Burkhart miró a Jurgens y no dijo nada; se limitó a levantar los dos pulgares.

Jurgens permaneció sentado, descargando todavía adrenalina, gozando de un triunfo contra todas las probabilidades. Su fatigada mente empezó a divagar y, sin darse cuenta, empezó a preguntarse quién era Dirk Pitt. Después apretó el botón del intercomunicador.

– Señor Steinmetz.

– ¿Sí, comandante?

– Sea bienvenido en su regreso a la Tierra. Estamos en casa.

59

Pitt echó una rápida mirada a su alrededor y volvió al despacho de Velikov. Todos estaban de rodillas, agrupados alrededor de Raymond LeBaron, que yacía en el suelo. Jessie le asía una mano y le murmuraba algo. Gunn miró hacia arriba al oír acercarse a Pitt y sacudió la cabeza.

– ¿Qué ha pasado? -preguntó rápidamente Pitt.

– Se puso en pie para ayudarte y recibió la bala que te hirió en la oreja -respondió Giordino.

Antes de arrodillarse, Pitt miró un momento al millonario mortalmente herido. En la ropa que cubría la parte superior del abdomen se extendía una mancha carmesí. Los ojos tenían todavía vida y estaban fijos en el rostro de Jessie. La respiración era rápida y jadeante. Trató de levantar la cabeza para decir algo a Jessie, pero el esfuerzo fue demasiado grande y volvió a reclinarla en el suelo.

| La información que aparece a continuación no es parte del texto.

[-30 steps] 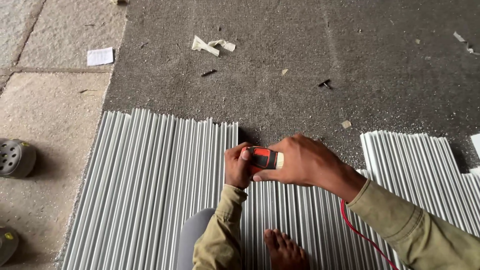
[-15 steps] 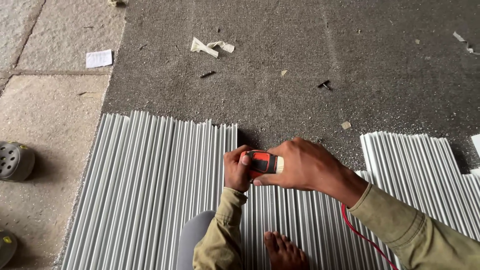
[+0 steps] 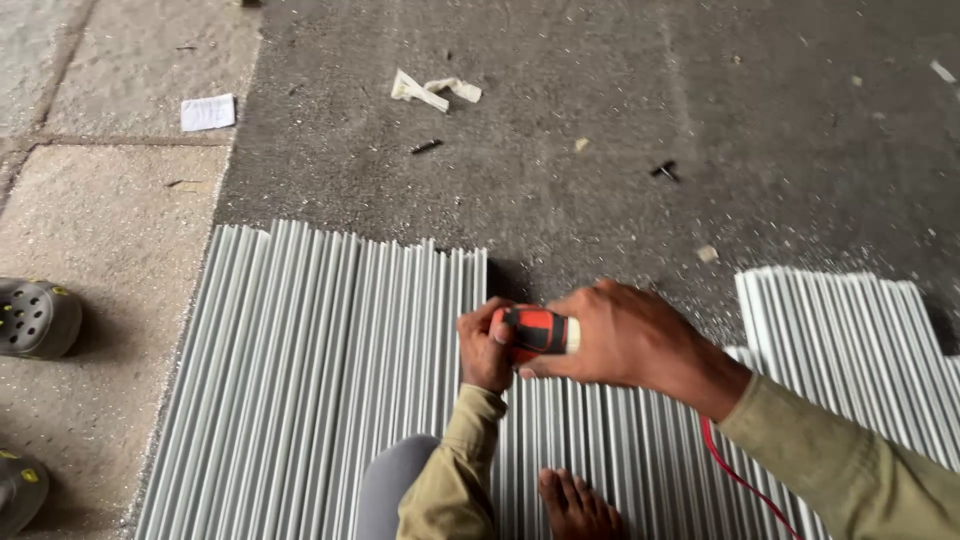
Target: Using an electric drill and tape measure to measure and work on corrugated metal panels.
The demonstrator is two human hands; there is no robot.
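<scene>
Red-black tool in both hands' fingers

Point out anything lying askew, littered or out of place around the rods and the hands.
Litter lies on the dark pavement beyond the grey rods: crumpled paper scraps, a flat white slip and small dark bits. The separate rod bundle at right lies slightly fanned. Both hands, left hand and right hand, hold a red-and-black tool.
</scene>
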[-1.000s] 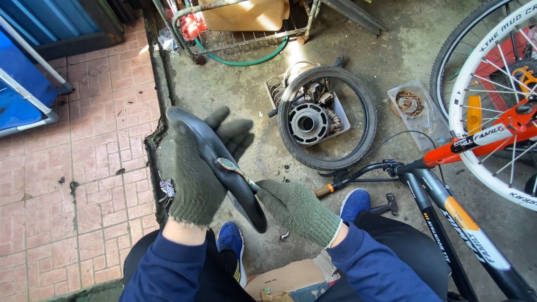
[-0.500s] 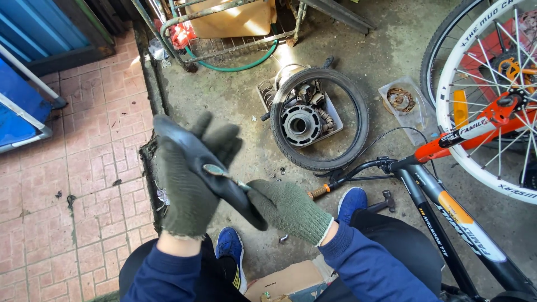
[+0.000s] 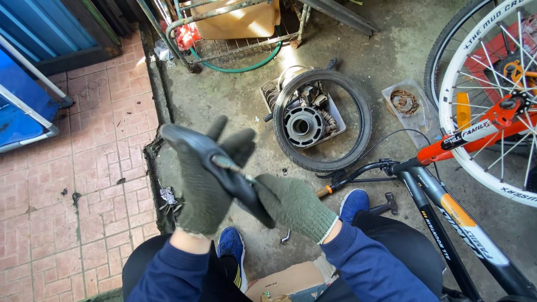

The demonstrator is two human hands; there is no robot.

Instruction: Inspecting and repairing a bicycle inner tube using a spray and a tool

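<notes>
Both my hands wear green knit gloves. My left hand (image 3: 207, 179) is spread under a folded black rubber inner tube (image 3: 187, 142) and supports it, fingers pointing up. A metal valve stem (image 3: 226, 164) sticks out of the tube between my hands. My right hand (image 3: 293, 204) grips the tube's lower end beside the valve. I hold the tube above my knees, over the concrete floor.
A black tyre (image 3: 358, 131) lies on the concrete around a tray of hub parts (image 3: 302, 123). An orange and black bicycle frame (image 3: 447, 196) with a white wheel (image 3: 492, 100) stands at right. A metal cart (image 3: 235, 33) and green hose are ahead. Red brick paving lies left.
The view has shifted slightly and my hands with the tube sit a little lower and to the right. My grip on the tube looks the same.
</notes>
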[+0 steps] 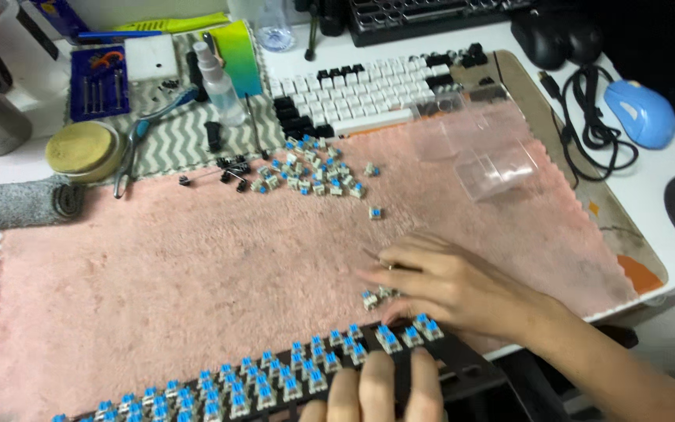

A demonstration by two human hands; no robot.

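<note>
A black keyboard (462, 367) studded with blue-stemmed switches (306, 367) lies tilted along the near edge of a pink towel (158, 273). My left hand (376, 391) is at the bottom, with three fingers laid over the keyboard's near edge, gripping it. My right hand (447, 285) hovers just beyond the keyboard's right end, fingers curled, with a thin metal tool (375, 256) poking out of them. Two loose switches (369, 299) lie at its fingertips.
A pile of loose blue switches (310, 168) and one stray switch (375, 212) lie farther back. Behind are black and white keycaps (369, 86), a clear plastic cover (486, 152), a spray bottle (216, 82), pliers (138, 144), a round tin (80, 148), a rolled grey cloth (25, 202) and a blue mouse (641, 113).
</note>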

Pitt hincó despacio una rodilla al lado de Jessie. Ella se volvió a mirarle y las lágrimas resbalaron por sus pálidas mejillas. Él correspondió brevemente a su mirada, en silencio. No se le ocurría nada que decirle; su mente estaba agotada.

– Raymond trató de salvarte -dijo ella con voz ronca-. Yo sabía que no podrían cambiarle del todo. Al final volvió a ser como antes.

LeBaron tosió; una tos extraña y áspera. Miró a Jessie, turbios los ojos, blanca y exangüe la cara.

– Cuida de Hilda -murmuró-. Lo dejo todo en tus manos.

Antes de que pudiese decir nada más, la habitación retembló con el estruendo de explosiones allá a lo lejos; el equipo de Quintana había empezado a destruir las instalaciones electrónicas en el interior del edificio. Tendrían que marcharse pronto, y no llevarían a Raymond LeBaron con ellos.